Robert Pickton is one of Canada’s most notorious serial killers, whose crimes have drawn police attention and heightened society’s indifference to the violent deaths of Aboriginal women. He was serving a life sentence in a Quebec prison when he was attacked by an inmate and died. He is 74 years old.
The Correctional Service of Canada announced his death in hospital, saying he was attacked on May 19 at Port-Cartier Prison and the cause of death was unknown. The announcement did not give a motive for the attack.
Pickton was convicted in 2007 of murdering six women, despite bragging to an undercover police officer that he had killed 49 women in total.
The victim’s remains were discovered at a ramshackle pig farm he owned outside Vancouver, where authorities conducted what was then the largest crime scene investigation in Canadian history. Eighteen months later, they discovered the remains of 33 women.
The victims were primarily members of Aboriginal groups, most of them sex workers and drug users whom Pickton met in the Downtown Eastside, the heart of scenic, affluent Vancouver.

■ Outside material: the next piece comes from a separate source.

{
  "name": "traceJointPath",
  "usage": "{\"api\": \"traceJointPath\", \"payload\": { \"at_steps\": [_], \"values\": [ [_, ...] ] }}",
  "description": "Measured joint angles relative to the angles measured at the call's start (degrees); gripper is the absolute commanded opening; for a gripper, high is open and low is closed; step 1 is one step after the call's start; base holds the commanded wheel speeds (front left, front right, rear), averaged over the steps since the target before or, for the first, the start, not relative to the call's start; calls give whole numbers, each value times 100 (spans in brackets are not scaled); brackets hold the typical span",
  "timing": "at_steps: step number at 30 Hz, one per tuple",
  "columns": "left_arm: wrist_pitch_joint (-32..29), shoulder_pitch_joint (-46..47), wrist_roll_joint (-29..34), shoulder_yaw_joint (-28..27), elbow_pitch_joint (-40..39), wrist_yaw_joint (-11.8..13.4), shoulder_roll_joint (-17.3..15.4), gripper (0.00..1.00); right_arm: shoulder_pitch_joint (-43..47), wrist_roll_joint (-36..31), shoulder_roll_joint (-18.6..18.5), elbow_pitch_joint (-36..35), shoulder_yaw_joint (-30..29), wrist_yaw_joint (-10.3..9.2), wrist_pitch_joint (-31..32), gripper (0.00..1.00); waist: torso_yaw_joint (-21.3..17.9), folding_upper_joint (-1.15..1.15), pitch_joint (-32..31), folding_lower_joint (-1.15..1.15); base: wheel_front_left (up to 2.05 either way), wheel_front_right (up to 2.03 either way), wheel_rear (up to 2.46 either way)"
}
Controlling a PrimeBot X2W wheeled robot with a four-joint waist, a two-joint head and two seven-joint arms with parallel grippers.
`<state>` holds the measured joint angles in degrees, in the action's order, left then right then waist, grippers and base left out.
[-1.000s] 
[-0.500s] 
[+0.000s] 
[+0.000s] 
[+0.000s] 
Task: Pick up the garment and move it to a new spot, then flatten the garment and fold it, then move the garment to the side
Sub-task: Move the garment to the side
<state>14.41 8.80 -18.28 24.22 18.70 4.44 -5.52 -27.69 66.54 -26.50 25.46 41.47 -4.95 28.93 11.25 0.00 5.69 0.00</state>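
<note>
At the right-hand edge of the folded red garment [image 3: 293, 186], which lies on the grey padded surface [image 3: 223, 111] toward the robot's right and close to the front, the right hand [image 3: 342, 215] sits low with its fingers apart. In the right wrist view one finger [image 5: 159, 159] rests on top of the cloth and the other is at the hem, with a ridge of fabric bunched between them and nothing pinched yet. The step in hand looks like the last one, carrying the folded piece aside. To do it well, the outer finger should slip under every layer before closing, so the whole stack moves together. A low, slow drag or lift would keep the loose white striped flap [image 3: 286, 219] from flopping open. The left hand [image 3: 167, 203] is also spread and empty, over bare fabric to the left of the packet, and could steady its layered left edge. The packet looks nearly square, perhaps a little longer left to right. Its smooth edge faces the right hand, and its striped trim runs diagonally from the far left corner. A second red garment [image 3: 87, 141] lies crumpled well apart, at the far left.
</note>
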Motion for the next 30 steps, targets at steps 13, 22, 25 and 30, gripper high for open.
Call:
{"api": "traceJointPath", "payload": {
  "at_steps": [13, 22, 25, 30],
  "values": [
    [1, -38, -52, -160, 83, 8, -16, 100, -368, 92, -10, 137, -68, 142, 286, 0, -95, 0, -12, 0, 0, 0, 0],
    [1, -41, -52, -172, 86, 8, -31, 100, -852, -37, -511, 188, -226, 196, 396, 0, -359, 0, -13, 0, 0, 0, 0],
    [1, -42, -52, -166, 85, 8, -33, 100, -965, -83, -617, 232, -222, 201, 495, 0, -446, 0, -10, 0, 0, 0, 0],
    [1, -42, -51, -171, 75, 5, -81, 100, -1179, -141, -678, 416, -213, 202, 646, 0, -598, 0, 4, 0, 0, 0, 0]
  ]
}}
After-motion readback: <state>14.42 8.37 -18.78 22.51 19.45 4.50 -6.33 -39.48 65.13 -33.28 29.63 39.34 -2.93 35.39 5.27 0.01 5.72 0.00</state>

According to an investigation by the British Columbia provincial government, Pickton was able to continue killing for so long because of police bias against the victim’s race and marginalized status.
Although the missing woman’s family alerted authorities, Vancouver police and the Royal Canadian Mounted Police were slow to suspect a serial killer was stalking the Downtown Eastside. An official investigation released in 2012 listed 67 women murdered or missing in the neighborhood in the 20 years before Pickton was arrested in 2002.
“The pattern of predatory violence is clear and responsible professional bodies should have responded quickly and harshly, but this has not been the case,” the report said.
Evidence of Mr. Pickton’s brutality was discovered almost by accident when an RCMP Secret Service agent was dispatched to investigate after reports emerged that Mr. Pickton had an unlicensed shotgun on his property in the Vancouver suburb of Port Coquitlam.
A sign in front of the 15-acre farm he owns with his brother warns intruders: “No visitors, agents, vendors or salesmen – admission by appointment only! (No exceptions.)”
Police discovered gruesome human remains, including dismembered hands and feet and the decapitated head of a woman. They believe Mr Pickton fed the body parts to his pigs or destroyed them with a wood chipper.
According to a 2002 New York Times article, Mr. Pickton, his brother and sister inherited the pig farm from their father, who died in the 1970s. Mr. Pickton never married and had no children.
Robert William Pickton, formerly known as Willy, was born in Port Coquitlam on October 24, 1949, to Leonard Pickton and Louise Helen Louise Helene (Arnal) Pickton. Information on survivors was not immediately available.
He was accused of 26 murders, but a judge limited his trial to six to give the jury evidence. Prosecutors subsequently suspended 20 other cases after Pickton was found guilty of six counts of second-degree murder and sentenced to life in prison. (Canada does not have the death penalty.)
The women he was convicted of killing include Selina Abbotsway, Mona Wilson, Andrea Jewsberry, Brenda Wolfe, Georgina Papin and Marnie Frey.
In 2014, a RCMP report found that from 1980 to 2012, approximately 1,181 Aboriginal women were killed or disappeared across Canada. They accounted for 16% of those who were murdered.
In 2019, a national inquiry concluded that police and the criminal justice system were failing Aboriginal victims by viewing them “through the lens of pervasive racist and sexist stereotypes”.
The chief commissioner of the investigation described the scope of the murders as “genocide”.
Prime Minister Justin Trudeau, who approved the three-year inquiry after his conservative predecessor blocked it, said when the findings were released that “this is a troubling day for Canada, but it is an important day.” .
A statement issued by the Correctional Service of Canada on Friday acknowledged the racial overtones of Mr. Pickton’s murder: “We note the impact this offender’s case has on communities in British Columbia and across the country, including First Nations, the victims and their families. The impact is devastating and our thoughts are with them.